RS : But without very much effect.
K : Why ?
RS : Well, that indeed is a question. Is it that we're so completely trapped in the ancestry of
the past ?
K : Or so heavily conditioned that it's impossible to be free.
RS : Well, there are two possible kinds of conditioning : one is the genuine biological
conditioning that comes from our animal heritage, which means that we inherit all these
tendencies.
K : Let's accept that.
RS : Now that is undoubtedly extremely strong. It goes right back into our animal past.
K : Right.
RS : The other kind of conditioning is the kind of argument that I'm putting forward, perhaps :
the argument, this has always been so ; human nature is like this, there have always been wars
and conflicts and all that kind of thing, and therefore there always will be ; that the most we
can do is try to minimize these, and that there'll always be psychological conflicts within
families and between people and that the most we can do is try and minimize these...
K : So, accept the...
RS : ...or at least make them livable with.
K : ...conditioning, modify it. But you cannot fundamentally change it.
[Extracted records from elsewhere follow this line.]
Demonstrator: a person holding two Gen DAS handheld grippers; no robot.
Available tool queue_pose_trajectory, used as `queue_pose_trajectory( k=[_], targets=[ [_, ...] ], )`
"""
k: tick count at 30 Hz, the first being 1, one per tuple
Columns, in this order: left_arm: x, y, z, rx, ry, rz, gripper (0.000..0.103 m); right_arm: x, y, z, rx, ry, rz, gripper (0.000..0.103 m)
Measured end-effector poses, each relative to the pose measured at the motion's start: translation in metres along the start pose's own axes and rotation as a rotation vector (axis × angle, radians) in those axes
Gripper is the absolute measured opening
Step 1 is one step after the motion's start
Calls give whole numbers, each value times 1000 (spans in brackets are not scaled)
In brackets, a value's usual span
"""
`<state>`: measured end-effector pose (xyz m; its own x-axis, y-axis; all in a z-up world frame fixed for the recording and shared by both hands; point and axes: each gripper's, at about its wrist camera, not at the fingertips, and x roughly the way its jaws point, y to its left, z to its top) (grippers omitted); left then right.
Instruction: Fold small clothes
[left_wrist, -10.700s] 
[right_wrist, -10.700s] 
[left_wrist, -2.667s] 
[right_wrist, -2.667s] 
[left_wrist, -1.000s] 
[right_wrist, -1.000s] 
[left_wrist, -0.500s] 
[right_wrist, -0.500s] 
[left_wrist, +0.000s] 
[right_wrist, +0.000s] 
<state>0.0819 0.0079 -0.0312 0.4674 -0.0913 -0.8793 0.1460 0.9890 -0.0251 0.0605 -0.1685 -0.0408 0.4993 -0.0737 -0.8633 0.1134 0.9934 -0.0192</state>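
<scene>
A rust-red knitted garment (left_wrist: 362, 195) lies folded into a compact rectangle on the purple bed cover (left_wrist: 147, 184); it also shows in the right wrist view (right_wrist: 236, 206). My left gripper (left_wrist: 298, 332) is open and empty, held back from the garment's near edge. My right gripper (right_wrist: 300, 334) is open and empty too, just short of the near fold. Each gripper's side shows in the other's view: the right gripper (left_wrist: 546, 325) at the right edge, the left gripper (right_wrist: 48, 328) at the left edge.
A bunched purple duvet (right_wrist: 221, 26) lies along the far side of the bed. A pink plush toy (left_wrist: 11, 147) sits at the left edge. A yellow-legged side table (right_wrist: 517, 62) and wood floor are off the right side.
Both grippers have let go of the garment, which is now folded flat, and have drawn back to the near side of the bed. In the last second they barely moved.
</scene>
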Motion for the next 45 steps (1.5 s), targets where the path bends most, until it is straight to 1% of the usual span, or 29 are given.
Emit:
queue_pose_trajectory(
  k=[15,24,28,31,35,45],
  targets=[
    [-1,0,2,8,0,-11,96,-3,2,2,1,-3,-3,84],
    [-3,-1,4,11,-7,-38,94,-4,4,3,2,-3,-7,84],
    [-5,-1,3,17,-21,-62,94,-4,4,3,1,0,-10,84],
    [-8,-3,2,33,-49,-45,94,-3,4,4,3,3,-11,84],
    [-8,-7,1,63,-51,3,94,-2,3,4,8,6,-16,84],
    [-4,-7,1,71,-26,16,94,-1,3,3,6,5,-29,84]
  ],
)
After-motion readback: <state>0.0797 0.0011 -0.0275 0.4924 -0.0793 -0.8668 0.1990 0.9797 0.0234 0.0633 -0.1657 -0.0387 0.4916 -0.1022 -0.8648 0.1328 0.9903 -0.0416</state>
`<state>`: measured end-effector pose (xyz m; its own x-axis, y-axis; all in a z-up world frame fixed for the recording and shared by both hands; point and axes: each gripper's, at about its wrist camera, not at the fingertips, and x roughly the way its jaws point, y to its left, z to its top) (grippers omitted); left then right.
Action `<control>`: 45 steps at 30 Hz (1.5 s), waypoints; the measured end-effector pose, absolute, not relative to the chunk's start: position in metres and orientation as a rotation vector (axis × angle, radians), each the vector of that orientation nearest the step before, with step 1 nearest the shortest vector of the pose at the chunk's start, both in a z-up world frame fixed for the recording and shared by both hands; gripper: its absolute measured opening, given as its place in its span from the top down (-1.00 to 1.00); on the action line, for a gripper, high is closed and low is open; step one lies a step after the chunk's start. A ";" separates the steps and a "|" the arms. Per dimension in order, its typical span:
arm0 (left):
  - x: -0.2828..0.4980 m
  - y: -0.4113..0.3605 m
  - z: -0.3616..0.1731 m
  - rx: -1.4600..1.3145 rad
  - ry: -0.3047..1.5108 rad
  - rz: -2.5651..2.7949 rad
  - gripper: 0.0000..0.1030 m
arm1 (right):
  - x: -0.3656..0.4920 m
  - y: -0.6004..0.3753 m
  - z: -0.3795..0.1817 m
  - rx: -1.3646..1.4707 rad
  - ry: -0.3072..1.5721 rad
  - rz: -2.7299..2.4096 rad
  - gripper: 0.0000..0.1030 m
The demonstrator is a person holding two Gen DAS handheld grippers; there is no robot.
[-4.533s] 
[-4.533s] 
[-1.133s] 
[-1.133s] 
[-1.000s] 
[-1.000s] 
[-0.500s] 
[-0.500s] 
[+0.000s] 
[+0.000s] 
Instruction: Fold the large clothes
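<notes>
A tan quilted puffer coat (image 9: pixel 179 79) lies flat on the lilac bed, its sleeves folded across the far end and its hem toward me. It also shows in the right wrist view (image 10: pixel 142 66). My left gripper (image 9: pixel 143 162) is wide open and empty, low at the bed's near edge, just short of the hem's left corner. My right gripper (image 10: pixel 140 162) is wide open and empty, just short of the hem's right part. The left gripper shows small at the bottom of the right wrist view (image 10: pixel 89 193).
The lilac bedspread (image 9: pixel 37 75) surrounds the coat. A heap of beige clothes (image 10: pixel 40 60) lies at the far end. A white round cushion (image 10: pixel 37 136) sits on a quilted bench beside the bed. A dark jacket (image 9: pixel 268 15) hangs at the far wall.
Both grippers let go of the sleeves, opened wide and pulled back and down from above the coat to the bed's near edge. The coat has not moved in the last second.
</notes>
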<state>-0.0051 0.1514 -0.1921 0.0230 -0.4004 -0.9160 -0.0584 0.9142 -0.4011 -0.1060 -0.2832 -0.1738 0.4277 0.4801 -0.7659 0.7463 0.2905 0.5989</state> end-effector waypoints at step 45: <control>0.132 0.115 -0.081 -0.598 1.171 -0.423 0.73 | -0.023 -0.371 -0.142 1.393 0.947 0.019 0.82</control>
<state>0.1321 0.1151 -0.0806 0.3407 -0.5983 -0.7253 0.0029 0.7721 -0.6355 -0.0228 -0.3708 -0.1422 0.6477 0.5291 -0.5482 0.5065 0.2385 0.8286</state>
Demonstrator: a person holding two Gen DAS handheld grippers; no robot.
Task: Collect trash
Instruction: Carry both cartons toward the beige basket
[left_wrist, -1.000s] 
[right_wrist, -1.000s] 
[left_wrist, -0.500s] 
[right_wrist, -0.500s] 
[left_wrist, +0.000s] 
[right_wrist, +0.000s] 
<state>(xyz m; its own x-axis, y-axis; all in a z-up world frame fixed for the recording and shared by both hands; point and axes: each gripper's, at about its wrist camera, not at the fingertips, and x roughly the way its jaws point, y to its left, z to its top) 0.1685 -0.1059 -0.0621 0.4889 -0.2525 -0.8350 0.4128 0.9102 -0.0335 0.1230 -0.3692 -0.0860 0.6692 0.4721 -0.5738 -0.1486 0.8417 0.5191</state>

RS : Yes. I'm saying this is a possible kind of conditioning : the belief that we can't really
change it radically is another kind of conditioning. I'm a victim of it myself. So I don't know if
it's possible to get out of it.
K : That is what I want to discuss. Whether it's possible to change the human conditioning.
And not accept it, say, as most philosophers, the existentialists and others say, your human
nature is conditioned. You cannot change. You can modify it ; you can be less selfish, less
painful, psychologically have problems, bear up with pain, this is natural, we have inherited
from the animals ; we'll go on like this for the rest of our lives and for the lives to come. Not
reincarnation, other people's lives. It'll be our conditioning, human conditioning. Do we
accept that ? Or should we enquire into whether it's possible to change this conditioning ?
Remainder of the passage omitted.